[Your task]:
Whatever lines the data contains, output all of them unchanged.

[Data for processing]:

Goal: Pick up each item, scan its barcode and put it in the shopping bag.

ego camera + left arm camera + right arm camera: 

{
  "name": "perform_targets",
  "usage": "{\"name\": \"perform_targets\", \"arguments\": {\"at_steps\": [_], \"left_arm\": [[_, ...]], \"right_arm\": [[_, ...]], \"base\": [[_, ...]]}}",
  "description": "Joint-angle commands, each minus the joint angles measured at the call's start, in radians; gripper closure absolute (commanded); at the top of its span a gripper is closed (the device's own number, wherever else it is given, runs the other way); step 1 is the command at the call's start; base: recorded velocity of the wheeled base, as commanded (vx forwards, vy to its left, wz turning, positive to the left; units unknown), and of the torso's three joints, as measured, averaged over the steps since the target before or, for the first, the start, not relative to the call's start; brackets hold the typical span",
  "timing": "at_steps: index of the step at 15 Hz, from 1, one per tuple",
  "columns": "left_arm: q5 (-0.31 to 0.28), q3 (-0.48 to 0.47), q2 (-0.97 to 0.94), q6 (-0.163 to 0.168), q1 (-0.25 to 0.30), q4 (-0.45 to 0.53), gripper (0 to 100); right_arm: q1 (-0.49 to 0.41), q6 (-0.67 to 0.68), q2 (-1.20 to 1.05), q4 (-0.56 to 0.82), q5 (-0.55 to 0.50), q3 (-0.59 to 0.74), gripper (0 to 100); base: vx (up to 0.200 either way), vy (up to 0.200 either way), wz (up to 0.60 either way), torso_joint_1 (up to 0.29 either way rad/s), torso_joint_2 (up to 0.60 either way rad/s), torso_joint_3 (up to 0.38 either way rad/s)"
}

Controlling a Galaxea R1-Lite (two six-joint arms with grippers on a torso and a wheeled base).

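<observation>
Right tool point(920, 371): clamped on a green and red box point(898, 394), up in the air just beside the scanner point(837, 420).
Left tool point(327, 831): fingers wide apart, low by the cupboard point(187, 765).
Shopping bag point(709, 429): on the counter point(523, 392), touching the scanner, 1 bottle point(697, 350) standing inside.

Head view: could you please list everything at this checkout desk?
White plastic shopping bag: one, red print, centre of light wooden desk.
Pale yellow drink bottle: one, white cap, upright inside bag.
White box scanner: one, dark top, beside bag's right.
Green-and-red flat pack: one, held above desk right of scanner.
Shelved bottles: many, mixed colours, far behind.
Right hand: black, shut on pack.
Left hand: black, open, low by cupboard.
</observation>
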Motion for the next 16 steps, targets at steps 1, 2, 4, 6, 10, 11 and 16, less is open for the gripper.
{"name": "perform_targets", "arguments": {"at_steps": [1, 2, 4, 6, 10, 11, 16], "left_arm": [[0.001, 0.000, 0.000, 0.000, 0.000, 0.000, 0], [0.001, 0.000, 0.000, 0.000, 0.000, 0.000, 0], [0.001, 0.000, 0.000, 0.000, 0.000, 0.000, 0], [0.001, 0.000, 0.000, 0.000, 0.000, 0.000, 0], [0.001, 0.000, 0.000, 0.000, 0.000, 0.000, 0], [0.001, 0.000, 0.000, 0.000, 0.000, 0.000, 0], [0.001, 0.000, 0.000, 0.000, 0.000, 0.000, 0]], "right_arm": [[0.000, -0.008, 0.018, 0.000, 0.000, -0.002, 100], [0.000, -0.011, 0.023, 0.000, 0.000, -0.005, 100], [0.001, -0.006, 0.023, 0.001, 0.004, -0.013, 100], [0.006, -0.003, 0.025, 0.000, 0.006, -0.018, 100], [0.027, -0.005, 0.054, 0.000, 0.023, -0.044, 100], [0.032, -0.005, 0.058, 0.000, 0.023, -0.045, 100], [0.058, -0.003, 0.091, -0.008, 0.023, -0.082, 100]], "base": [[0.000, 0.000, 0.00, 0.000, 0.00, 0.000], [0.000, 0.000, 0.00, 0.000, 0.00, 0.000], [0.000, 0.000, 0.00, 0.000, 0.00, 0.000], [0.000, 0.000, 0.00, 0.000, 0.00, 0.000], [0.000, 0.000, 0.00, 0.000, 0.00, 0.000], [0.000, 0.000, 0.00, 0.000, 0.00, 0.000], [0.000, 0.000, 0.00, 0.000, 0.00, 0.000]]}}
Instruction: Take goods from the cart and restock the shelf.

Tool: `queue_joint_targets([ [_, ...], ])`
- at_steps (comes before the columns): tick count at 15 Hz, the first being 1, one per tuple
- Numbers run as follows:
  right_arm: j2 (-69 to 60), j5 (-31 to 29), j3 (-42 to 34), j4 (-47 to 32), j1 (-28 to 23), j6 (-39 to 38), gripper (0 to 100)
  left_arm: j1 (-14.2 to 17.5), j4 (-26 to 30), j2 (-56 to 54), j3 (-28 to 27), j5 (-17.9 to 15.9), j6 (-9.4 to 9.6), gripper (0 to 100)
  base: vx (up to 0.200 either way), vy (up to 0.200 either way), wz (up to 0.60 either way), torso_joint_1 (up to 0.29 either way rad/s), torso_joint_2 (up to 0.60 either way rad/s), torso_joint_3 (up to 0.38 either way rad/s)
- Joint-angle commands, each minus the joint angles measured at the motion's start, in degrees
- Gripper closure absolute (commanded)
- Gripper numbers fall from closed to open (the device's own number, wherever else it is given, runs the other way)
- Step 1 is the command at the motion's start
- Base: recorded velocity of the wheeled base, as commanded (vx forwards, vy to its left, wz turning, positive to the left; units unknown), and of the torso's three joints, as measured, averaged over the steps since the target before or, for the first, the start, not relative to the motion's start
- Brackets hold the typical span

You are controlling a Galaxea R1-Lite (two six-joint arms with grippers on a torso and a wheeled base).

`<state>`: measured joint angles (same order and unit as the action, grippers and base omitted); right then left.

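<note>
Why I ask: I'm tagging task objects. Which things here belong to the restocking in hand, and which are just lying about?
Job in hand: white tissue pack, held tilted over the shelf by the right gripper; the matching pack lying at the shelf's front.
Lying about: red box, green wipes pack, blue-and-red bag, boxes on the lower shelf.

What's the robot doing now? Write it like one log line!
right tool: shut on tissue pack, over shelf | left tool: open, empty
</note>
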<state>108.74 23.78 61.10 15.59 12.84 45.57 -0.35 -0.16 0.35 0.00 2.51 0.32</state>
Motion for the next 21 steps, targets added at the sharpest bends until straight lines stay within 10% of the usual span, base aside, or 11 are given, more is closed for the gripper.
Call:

[Result]:
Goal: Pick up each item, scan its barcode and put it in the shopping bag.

ego camera + left arm camera + right arm camera: 

{
  "name": "perform_targets",
  "usage": "{\"name\": \"perform_targets\", \"arguments\": {\"at_steps\": [_], \"left_arm\": [[_, ...]], \"right_arm\": [[_, ...]], \"base\": [[_, ...]]}}",
  "description": "Joint-angle commands, each minus the joint angles measured at the call's start, in radians; gripper closure absolute (commanded); at the top of its span a gripper is closed (the device's own number, wherever else it is given, runs the other way); step 1 is the command at the call's start; base: recorded velocity of the wheeled base, as commanded (vx forwards, vy to its left, wz turning, positive to the left; units unknown), and of the torso's three joints, as measured, averaged over the steps since the target before or, for the first, the start, not relative to the call's start; brackets hold the typical span",
  "timing": "at_steps: index of the step at 15 Hz, from 1, one per tuple",
  "columns": "left_arm: q5 (-0.31 to 0.28), q3 (-0.48 to 0.47), q2 (-0.97 to 0.94), q6 (-0.163 to 0.168), q1 (-0.25 to 0.30), q4 (-0.45 to 0.53), gripper (0 to 100); right_arm: q1 (-0.49 to 0.41), q6 (-0.67 to 0.68), q2 (-1.20 to 1.05), q4 (-0.56 to 0.82), q5 (-0.55 to 0.50), q3 (-0.59 to 0.74), gripper (0 to 100); base: vx (up to 0.200 either way), vy (up to 0.200 either way), wz (up to 0.60 either way), torso_joint_1 (up to 0.29 either way rad/s), torso_joint_2 (up to 0.60 either way rad/s), torso_joint_3 (up to 0.38 either way rad/s)"
}

Controlling a Galaxea R1-Lite (two six-joint arms with grippers on a torso and a wheeled base).

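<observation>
Right tool point(920, 371): clamped on a green and red box point(898, 394), up in the air just beside the scanner point(837, 420).
Left tool point(327, 831): fingers wide apart, low by the cupboard point(187, 765).
Shopping bag point(709, 429): on the counter point(523, 392), touching the scanner, 1 bottle point(697, 350) standing inside.

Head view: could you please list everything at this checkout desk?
White plastic shopping bag: one, red print, centre of light wooden desk.
Pale yellow drink bottle: one, white cap, upright inside bag.
White box scanner: one, dark top, beside bag's right.
Green-and-red flat pack: one, held above desk right of scanner.
Shelved bottles: many, mixed colours, far behind.
Right hand: black, shut on pack.
Left hand: black, open, low by cupboard.
</observation>
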Motion for the next 16 steps, targets at steps 1, 2, 4, 6, 10, 11 and 16, less is open for the gripper.
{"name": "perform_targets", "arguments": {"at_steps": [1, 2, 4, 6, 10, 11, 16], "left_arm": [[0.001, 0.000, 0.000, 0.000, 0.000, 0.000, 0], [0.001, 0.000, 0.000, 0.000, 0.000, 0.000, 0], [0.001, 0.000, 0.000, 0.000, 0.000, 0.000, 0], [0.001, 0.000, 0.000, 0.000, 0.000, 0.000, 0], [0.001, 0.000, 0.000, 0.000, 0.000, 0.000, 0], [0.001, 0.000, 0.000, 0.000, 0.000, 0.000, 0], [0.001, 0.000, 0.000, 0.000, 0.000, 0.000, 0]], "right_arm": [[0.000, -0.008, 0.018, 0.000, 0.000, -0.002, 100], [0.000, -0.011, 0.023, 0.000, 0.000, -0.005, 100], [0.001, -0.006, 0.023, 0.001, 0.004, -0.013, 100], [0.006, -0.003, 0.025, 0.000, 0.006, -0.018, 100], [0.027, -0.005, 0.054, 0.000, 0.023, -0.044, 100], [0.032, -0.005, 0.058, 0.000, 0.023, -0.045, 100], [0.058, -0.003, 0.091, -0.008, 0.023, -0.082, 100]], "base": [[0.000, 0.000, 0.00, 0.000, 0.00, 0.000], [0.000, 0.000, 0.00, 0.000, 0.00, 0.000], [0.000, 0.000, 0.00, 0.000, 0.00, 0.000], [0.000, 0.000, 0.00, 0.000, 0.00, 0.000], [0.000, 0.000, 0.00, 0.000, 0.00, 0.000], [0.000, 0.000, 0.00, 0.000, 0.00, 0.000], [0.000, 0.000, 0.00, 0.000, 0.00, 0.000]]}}
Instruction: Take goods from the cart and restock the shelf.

Tool: `queue_joint_targets([ [_, ...], ])`
- at_steps (comes before the columns): tick count at 15 Hz, the first being 1, one per tuple
- Numbers run as follows:
  right_arm: j2 (-69 to 60), j5 (-31 to 29), j3 (-42 to 34), j4 (-47 to 32), j1 (-28 to 23), j6 (-39 to 38), gripper (0 to 100)
  left_arm: j1 (-14.2 to 17.5), j4 (-26 to 30), j2 (-56 to 54), j3 (-28 to 27), j5 (-17.9 to 15.9), j6 (-9.4 to 9.6), gripper (0 to 100)
  base: vx (up to 0.200 either way), vy (up to 0.200 either way), wz (up to 0.60 either way), torso_joint_1 (up to 0.29 either way rad/s), torso_joint_2 (up to 0.60 either way rad/s), torso_joint_3 (up to 0.38 either way rad/s)
- Joint-angle commands, each minus the joint angles measured at the motion's start, in degrees
- Gripper closure absolute (commanded)
- Gripper numbers fall from closed to open (the device's own number, wherever else it is given, runs the other way)
- Step 1 is the command at the motion's start
- Base: recorded velocity of the wheeled base, as commanded (vx forwards, vy to its left, wz turning, positive to the left; units unknown), and of the torso's three joints, as measured, averaged over the steps since the target before or, for the first, the start, not relative to the motion's start
- Brackets hold the typical span

You are controlling a Galaxea R1-Lite (two six-joint arms with grippers on a torso and a wheeled base).

`<state>`: measured joint angles (same order and unit as the action, grippers and base omitted); right then left.

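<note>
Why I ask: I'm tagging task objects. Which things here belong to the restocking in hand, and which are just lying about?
Job in hand: white tissue pack, held tilted over the shelf by the right gripper; the matching pack lying at the shelf's front.
Lying about: red box, green wipes pack, blue-and-red bag, boxes on the lower shelf.

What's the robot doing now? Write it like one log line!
right tool: shut on tissue pack, over shelf | left tool: open, empty
</note>
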<state>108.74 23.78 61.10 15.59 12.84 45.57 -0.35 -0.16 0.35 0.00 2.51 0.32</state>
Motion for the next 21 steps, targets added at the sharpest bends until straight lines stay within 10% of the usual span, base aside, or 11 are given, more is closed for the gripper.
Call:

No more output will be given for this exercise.